Geçen haftaki yazımın son paragrafı; Ah Meram Ticaret, Vah Meram Ticaret, Okul müdürün bile, kendi okuluna, kendi çocuğunu yazdırmıyor. Ölmüşünde ağlayanın yok.

Geçen haftaki yazım da. Konya’nın en köklü okulunun başındaki kişinin, görev yaptığı okuluna karşı yanlış olarak gördüğüm, tavrını yazmıştım. Gel gör ki bu yazı o kadar farklı yorumlanmış ki, şaşmamak elde değil.

Birçok elektronik posta ile bana yazılan, okul müdürün yanlışlarıyla ve öğretmenleriyle olan ilişkileriyle kesinlikle ilgilenmemiştim. Sayın müdür ve çevresindeki malum insanlar, müdürü koruyacağız diye, vay efendim böyle bir yazıyı nasıl yazarsın o öyle değil böyle diye tüm kirli çamaşırları tek tek ortaya döküverdiler.

Benim yazdığım konu; Okul müdürünün “Bak hocam, bu okula öğrenci nakli için neden ısrar ediliyor bilmiyorum. Burası öyle çok iyi bir okul değil, benim çocuğum olsa vallahi buraya yazdırmam” diyerek, bu okulu bu duruma getirdiği için, başta kendisini, sonra orada görev yapan meslektaşlarımızı ve öğrencileri aşağılamasıydı.

Bir okulun müdürü, burası iyi bir okul değil der ve sonrada öğrencileri için olumsuz sözler söylerse, Allah aşkına o zaman burada senin ne işin var demezler mi? Benim öğrenci kaydıyla ilgili fazla bir ısrarım da olmamıştı, tüm görüşmemiz yarım saat sürmüştü.

Benim yazdığım, müdürün dünyayı ben yarattım havalarında olmasıdır. Böyle bir insana, sade bir vatandaş olarak senden büyük Allah var denmez mi? Sayın müdüre, dolaylı yollarla gönderdiğin yorumlarla kendini aklama yolunu seçtin, korktuğun bir şey yoksa sende beni ziyaret edip benimle konuşabilirdin denmez mi?

Sayın müdür bunu böyle yapmadın, her yorumla şahsıma hakaret ettirerek kendini batağa biraz daha batırdın.
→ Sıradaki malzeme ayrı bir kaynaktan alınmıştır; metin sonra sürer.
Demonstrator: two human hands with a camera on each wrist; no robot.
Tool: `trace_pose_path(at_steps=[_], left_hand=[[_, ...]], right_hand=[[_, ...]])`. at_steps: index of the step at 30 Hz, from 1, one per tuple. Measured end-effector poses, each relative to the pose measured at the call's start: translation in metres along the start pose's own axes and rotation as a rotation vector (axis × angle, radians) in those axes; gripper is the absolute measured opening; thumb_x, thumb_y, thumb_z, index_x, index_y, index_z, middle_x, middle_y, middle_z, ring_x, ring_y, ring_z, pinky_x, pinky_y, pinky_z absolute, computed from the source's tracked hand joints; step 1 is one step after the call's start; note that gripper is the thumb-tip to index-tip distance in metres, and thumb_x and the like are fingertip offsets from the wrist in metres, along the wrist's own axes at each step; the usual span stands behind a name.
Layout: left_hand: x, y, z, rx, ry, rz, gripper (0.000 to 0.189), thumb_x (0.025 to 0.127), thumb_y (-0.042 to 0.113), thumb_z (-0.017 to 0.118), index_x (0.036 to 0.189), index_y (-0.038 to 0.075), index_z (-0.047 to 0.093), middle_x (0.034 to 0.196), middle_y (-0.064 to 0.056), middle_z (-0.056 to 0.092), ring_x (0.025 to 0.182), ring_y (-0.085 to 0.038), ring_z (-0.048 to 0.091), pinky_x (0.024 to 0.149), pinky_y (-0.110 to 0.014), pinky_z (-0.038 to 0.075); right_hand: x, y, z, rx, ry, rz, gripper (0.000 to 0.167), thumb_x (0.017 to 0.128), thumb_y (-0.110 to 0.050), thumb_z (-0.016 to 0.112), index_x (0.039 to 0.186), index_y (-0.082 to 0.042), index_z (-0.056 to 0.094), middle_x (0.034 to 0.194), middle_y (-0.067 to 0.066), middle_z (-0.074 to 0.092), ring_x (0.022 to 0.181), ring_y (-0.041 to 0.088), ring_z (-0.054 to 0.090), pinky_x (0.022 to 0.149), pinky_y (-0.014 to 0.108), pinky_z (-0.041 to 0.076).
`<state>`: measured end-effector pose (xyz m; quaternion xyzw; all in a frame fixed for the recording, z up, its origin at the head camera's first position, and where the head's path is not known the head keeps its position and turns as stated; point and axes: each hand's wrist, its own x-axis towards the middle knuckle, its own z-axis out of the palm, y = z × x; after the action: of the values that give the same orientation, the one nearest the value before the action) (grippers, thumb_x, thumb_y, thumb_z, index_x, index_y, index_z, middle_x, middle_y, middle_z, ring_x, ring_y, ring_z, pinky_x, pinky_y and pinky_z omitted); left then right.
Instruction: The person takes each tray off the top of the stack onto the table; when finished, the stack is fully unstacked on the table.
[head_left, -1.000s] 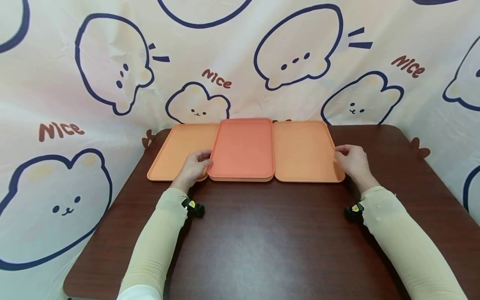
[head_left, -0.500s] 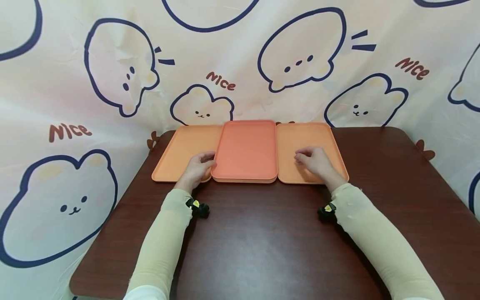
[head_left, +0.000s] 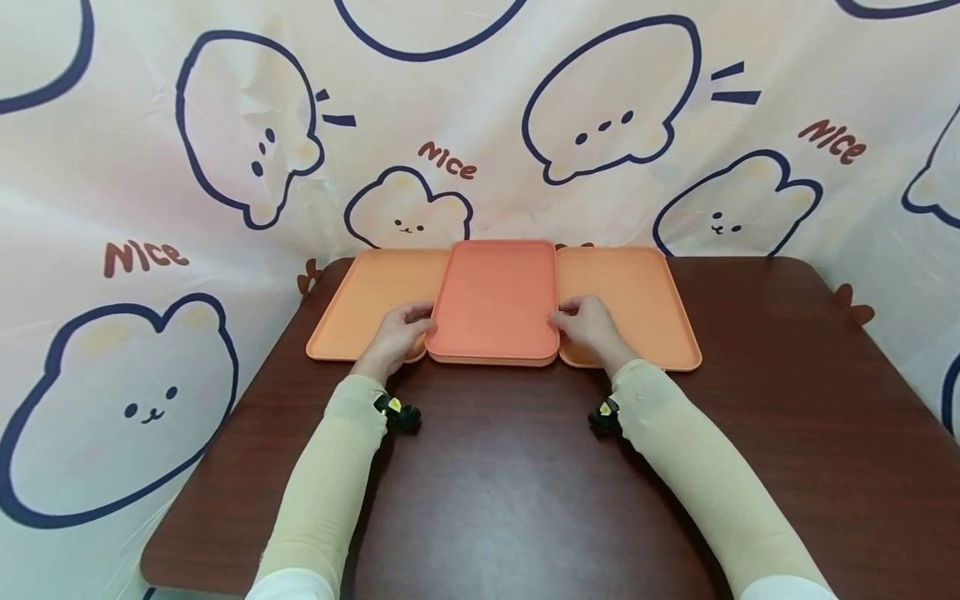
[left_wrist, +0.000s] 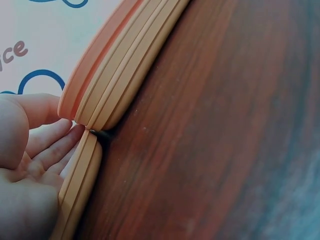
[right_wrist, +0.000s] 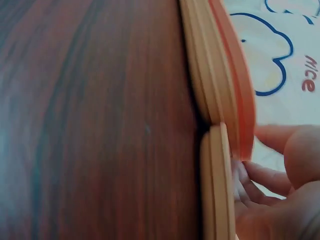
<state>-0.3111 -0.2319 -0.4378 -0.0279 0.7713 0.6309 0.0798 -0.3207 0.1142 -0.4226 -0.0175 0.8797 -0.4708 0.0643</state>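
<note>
The right hand (head_left: 592, 325) has moved left from the right orange tray (head_left: 626, 287)'s outer edge to the coral tray (head_left: 497, 292)'s right edge; the left hand (head_left: 397, 337) stays at its left edge. Nearest, pale sleeves (head_left: 322, 483) reach over the dark brown table (head_left: 510, 475). Farther, both hands pinch the coral tray's rim between thumb and fingers; it tops an orange stack (left_wrist: 117, 70), between the right orange tray and the left orange tray (head_left: 378, 287). Farthest hangs a pale cloth (head_left: 480, 108) with bear drawings.
</note>
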Motion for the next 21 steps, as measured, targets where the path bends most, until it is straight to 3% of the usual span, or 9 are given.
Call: trace_pose_path(at_steps=[3, 6, 10, 13, 18, 21], left_hand=[[0.001, 0.001, 0.0, 0.006, 0.002, 0.0, 0.058, 0.107, 0.01, 0.061, 0.163, 0.003, 0.046, 0.169, -0.018, 0.044, 0.157, -0.03, 0.04, 0.13, -0.045, 0.035], [0.002, 0.0, -0.001, 0.008, 0.001, -0.002, 0.057, 0.108, 0.01, 0.061, 0.163, 0.004, 0.046, 0.169, -0.018, 0.045, 0.157, -0.03, 0.04, 0.13, -0.045, 0.035], [0.003, -0.001, -0.001, 0.008, 0.008, 0.0, 0.055, 0.108, 0.012, 0.061, 0.161, 0.005, 0.049, 0.167, -0.017, 0.047, 0.156, -0.03, 0.042, 0.129, -0.045, 0.037], [0.003, -0.001, 0.0, 0.002, 0.011, 0.009, 0.051, 0.11, 0.012, 0.059, 0.159, 0.004, 0.05, 0.165, -0.018, 0.049, 0.154, -0.03, 0.044, 0.128, -0.045, 0.038], [0.003, -0.002, 0.001, -0.008, 0.002, 0.039, 0.048, 0.112, 0.008, 0.054, 0.159, -0.001, 0.049, 0.164, -0.022, 0.048, 0.156, -0.032, 0.043, 0.129, -0.046, 0.037], [0.003, -0.002, 0.001, -0.009, -0.001, 0.048, 0.049, 0.112, 0.006, 0.053, 0.159, -0.003, 0.047, 0.165, -0.024, 0.048, 0.157, -0.033, 0.042, 0.13, -0.046, 0.035]], right_hand=[[0.0, -0.006, 0.004, -0.082, 0.046, -0.014, 0.036, 0.104, -0.016, 0.064, 0.132, 0.005, 0.071, 0.13, 0.023, 0.072, 0.117, 0.031, 0.064, 0.099, 0.042, 0.057], [-0.001, -0.011, 0.006, -0.071, 0.078, 0.001, 0.034, 0.102, -0.012, 0.06, 0.13, 0.004, 0.073, 0.133, 0.022, 0.072, 0.123, 0.032, 0.062, 0.106, 0.048, 0.056], [-0.005, -0.018, 0.005, 0.001, 0.102, 0.033, 0.038, 0.102, -0.013, 0.058, 0.134, 0.001, 0.072, 0.13, 0.02, 0.073, 0.108, 0.029, 0.066, 0.089, 0.04, 0.059], [-0.008, -0.022, 0.003, 0.09, 0.098, 0.077, 0.041, 0.105, -0.014, 0.057, 0.142, 0.0, 0.067, 0.135, 0.018, 0.07, 0.101, 0.024, 0.065, 0.08, 0.031, 0.055], [-0.01, -0.023, 0.003, 0.384, 0.123, 0.164, 0.048, 0.107, -0.007, 0.056, 0.155, -0.002, 0.057, 0.148, 0.02, 0.061, 0.119, 0.024, 0.065, 0.09, 0.027, 0.057], [-0.013, -0.019, 0.001, 0.526, 0.161, 0.189, 0.048, 0.108, -0.006, 0.056, 0.156, -0.006, 0.056, 0.149, 0.019, 0.06, 0.12, 0.024, 0.066, 0.087, 0.023, 0.059]])
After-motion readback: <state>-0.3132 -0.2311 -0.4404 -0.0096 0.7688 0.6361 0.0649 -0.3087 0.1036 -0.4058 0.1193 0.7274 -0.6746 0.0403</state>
Neymiş efendim ben torpil istemişim, neymiş efendim geçen yıl 30 öğrenciyi dört yıllık okula göndermiş, okulun duvarında isimler varmış gözüm görmemiş mi? Okul kantincisiyle bağlantım varmış. (Hakaretleri yazmayacağım)
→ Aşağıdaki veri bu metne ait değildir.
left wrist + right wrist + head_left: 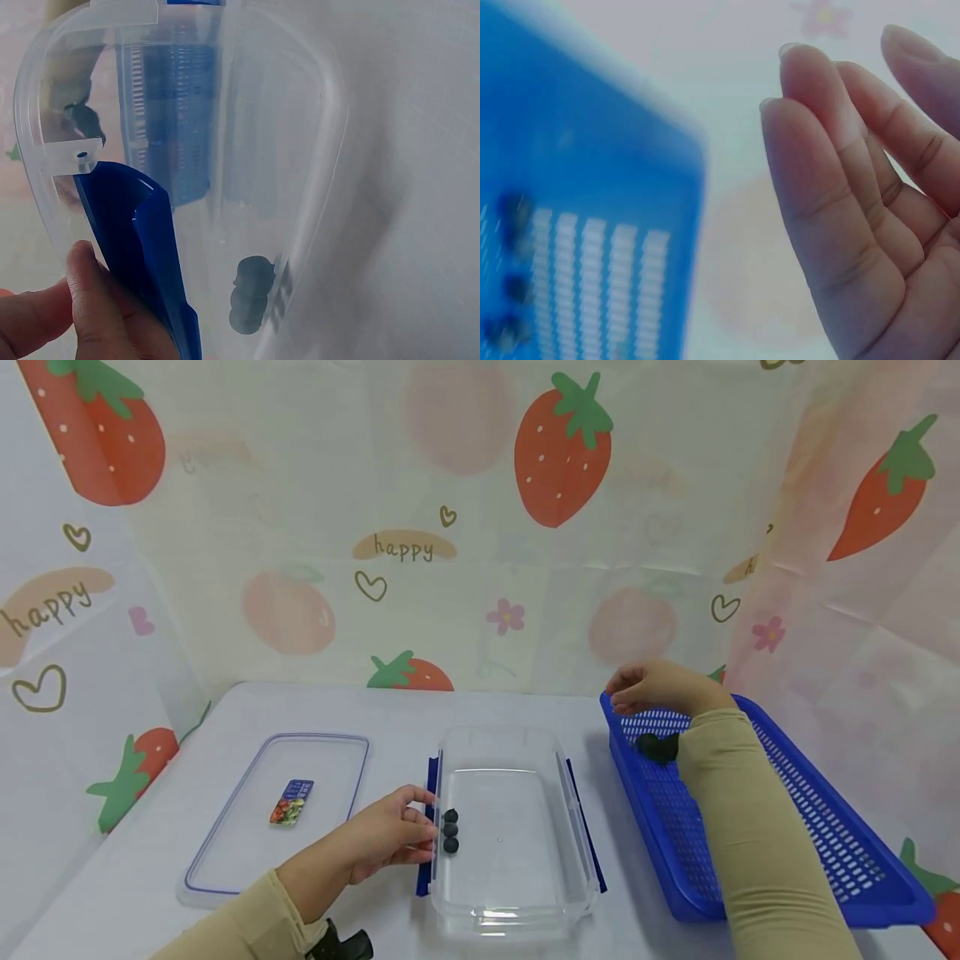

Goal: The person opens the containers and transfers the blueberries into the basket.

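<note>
A clear plastic box [517, 827] stands mid-table with blue side latches. Its left wall and latch [142, 247] are held by my left hand [393, 833], whose fingers bend at the edge. Three small dark round things, like blueberries [450, 830], sit in a row inside the box along that wall. Over the far left corner of a blue basket [652, 852] hovers my right hand [660, 687], its fingers loosely bent and holding nothing visible. More dark round things [516, 289] show blurred in the basket in the right wrist view; my right arm covers part of the basket in the head view.
To the left of the box lies a clear lid [225, 835] with a blue rim and a small printed label [291, 802]. A white cloth covers the table [397, 727]. Fruit-printed sheets [480, 460] hang behind and at both sides.
</note>
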A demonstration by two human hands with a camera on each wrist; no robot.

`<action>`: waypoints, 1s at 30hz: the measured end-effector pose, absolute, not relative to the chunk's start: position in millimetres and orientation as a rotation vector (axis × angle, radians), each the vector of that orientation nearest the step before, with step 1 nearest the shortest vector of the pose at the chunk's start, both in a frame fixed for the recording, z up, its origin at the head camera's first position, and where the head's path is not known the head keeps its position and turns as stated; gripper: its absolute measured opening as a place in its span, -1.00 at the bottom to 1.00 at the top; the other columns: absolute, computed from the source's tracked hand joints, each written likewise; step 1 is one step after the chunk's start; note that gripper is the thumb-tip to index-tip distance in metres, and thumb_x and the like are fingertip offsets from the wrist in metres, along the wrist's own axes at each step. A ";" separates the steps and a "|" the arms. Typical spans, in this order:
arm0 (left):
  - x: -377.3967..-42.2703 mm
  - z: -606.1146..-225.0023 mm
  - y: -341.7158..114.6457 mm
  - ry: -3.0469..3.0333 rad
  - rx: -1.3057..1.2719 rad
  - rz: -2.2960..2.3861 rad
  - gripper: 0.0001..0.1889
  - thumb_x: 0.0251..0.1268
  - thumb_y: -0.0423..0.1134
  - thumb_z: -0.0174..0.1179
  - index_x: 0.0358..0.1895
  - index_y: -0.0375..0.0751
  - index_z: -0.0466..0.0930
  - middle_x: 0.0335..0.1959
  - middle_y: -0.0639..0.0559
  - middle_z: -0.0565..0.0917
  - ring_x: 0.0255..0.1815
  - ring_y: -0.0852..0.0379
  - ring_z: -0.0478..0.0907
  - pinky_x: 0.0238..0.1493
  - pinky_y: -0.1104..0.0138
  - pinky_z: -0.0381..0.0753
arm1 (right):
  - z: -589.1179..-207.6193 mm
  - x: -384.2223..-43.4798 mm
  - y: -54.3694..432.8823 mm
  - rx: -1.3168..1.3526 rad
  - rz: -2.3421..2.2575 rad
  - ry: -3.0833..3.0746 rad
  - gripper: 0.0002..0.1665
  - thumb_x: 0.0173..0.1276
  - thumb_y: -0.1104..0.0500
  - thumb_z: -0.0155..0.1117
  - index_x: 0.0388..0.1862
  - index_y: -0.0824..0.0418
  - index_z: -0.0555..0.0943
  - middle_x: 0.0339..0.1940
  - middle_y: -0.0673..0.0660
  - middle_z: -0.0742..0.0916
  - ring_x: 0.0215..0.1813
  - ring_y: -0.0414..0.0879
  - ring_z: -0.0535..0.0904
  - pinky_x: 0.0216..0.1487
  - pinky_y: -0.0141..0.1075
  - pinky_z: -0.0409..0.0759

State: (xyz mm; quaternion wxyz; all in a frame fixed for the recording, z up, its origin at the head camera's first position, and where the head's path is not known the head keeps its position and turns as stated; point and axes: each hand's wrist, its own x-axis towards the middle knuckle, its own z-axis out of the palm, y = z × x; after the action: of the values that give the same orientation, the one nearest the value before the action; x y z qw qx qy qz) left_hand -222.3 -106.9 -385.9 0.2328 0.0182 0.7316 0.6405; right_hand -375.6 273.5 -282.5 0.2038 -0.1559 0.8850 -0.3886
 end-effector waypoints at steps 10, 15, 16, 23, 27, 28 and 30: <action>-221.6 -385.1 -107.1 2.006 0.054 1.760 -0.50 0.24 -0.41 0.10 0.23 -0.25 0.16 -0.27 -0.15 0.54 -0.40 0.10 0.60 -0.27 0.30 0.65 | -272.9 -371.7 198.5 -0.593 -0.926 2.468 -0.73 0.26 0.15 0.23 -0.09 0.23 0.54 -0.19 0.18 0.66 -0.17 -0.03 0.64 -0.05 -0.19 0.60; -221.1 -385.4 -107.6 2.001 0.058 1.762 -0.49 0.24 -0.40 0.11 0.23 -0.25 0.16 -0.27 -0.14 0.55 -0.40 0.10 0.60 -0.27 0.30 0.65 | -279.4 -368.2 165.7 -0.674 -0.970 2.358 -0.78 0.27 0.22 0.20 -0.11 0.27 0.55 -0.20 0.21 0.65 -0.17 0.02 0.63 -0.07 -0.21 0.61; -220.9 -385.2 -107.5 2.002 0.056 1.762 -0.49 0.24 -0.40 0.11 0.23 -0.25 0.16 -0.27 -0.14 0.54 -0.40 0.10 0.60 -0.27 0.30 0.65 | -282.1 -367.9 159.5 -0.679 -0.980 2.339 -0.78 0.27 0.23 0.20 -0.12 0.27 0.55 -0.20 0.23 0.65 -0.17 0.03 0.63 -0.09 -0.23 0.61; -221.4 -385.1 -106.6 2.000 0.043 1.763 -0.49 0.24 -0.40 0.10 0.23 -0.24 0.16 -0.26 -0.16 0.54 -0.38 0.09 0.60 -0.25 0.28 0.65 | -305.7 -365.8 119.7 -0.687 -0.941 2.279 -0.75 0.24 0.21 0.24 -0.12 0.30 0.57 -0.17 0.31 0.65 -0.17 0.07 0.63 -0.12 -0.25 0.63; -222.0 -385.1 -106.6 1.999 0.033 1.758 -0.50 0.25 -0.39 0.10 0.23 -0.23 0.16 -0.26 -0.16 0.54 -0.38 0.09 0.60 -0.25 0.28 0.65 | -321.5 -363.0 101.7 -0.669 -0.936 2.229 -0.79 0.23 0.22 0.26 -0.17 0.28 0.59 -0.20 0.28 0.66 -0.18 0.07 0.64 -0.14 -0.25 0.63; -222.0 -385.0 -106.6 1.999 0.031 1.757 -0.50 0.25 -0.39 0.11 0.22 -0.23 0.16 -0.26 -0.16 0.54 -0.38 0.09 0.60 -0.25 0.28 0.65 | -325.5 -362.4 98.1 -0.664 -0.933 2.216 -0.78 0.23 0.22 0.26 -0.17 0.29 0.59 -0.20 0.29 0.66 -0.17 0.09 0.63 -0.15 -0.25 0.63; -222.2 -384.9 -106.5 2.000 0.029 1.754 -0.50 0.24 -0.38 0.11 0.22 -0.23 0.16 -0.26 -0.16 0.54 -0.38 0.09 0.61 -0.25 0.28 0.65 | -334.6 -361.7 91.8 -0.653 -0.934 2.191 -0.78 0.23 0.24 0.24 -0.17 0.33 0.59 -0.19 0.32 0.65 -0.18 0.10 0.63 -0.17 -0.25 0.64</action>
State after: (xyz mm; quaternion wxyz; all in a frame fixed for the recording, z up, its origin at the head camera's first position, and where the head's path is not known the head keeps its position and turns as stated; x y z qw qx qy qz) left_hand -222.2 -106.5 -384.9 0.2383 0.0104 0.7301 0.6404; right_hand -361.7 91.8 -334.6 0.3299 -0.2495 0.8375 -0.3572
Sayın müdür ben torpil falan istemedim. Torpil isteyen biri, ‘ya selamla, yada bir cemaatin kartıyla gelirdi’, ben kendim geldim, İkincisi; okul başarılı diyen benim, hayır bu okula öğrenci gönderilmez burası başarısız ben çocuğumu bile yazdırmam diyen okul müdürü. Birde hiç tanımadığım, görüşmediğim, aralarında ne olduğunu hiç bilmediğim, kantinci.

Yalnız buradan sayın müdüre bir dost çağrısı, okulunda sevilmiyorsun, ya çoğunluğun takdir ve teşekkür ettiği bir idareci olursun, yada idareciliği hemen bırakırsın. Aynı çağrıyı İl Milli Eğitim Müdürüme de yapıyorum, sayın müdürüm ne olur bu arkadaşın daha fazla kendini yıpratmasına göz yummayın.

Sınavda yüksek puan alarak idareci olunmuyor. Öğretmenlere baklava börek ısmarlatarak ve okula bağış yaptırarak, izin vermekte neyin nesidir. Birde kameralar önünde bu okulda görev yapmak istemiyordum diyen bir müdür.

Sayın müdür bazılarına göre yanlış, size göre doğru olan davranışlarınızı ve icraatlarınızı ben düzeltecek, yada sizi yargılayacak değilim. Ancak o okulda yıllarca çalışmış, siz gelmeden yıllar önce oradan emekliye ayrılmış bir eğitimci olarak, bana gelen şahsınızla ilgili tüm belgeleri yetkililere göndereceğim ve görevimi tamamlayacağım.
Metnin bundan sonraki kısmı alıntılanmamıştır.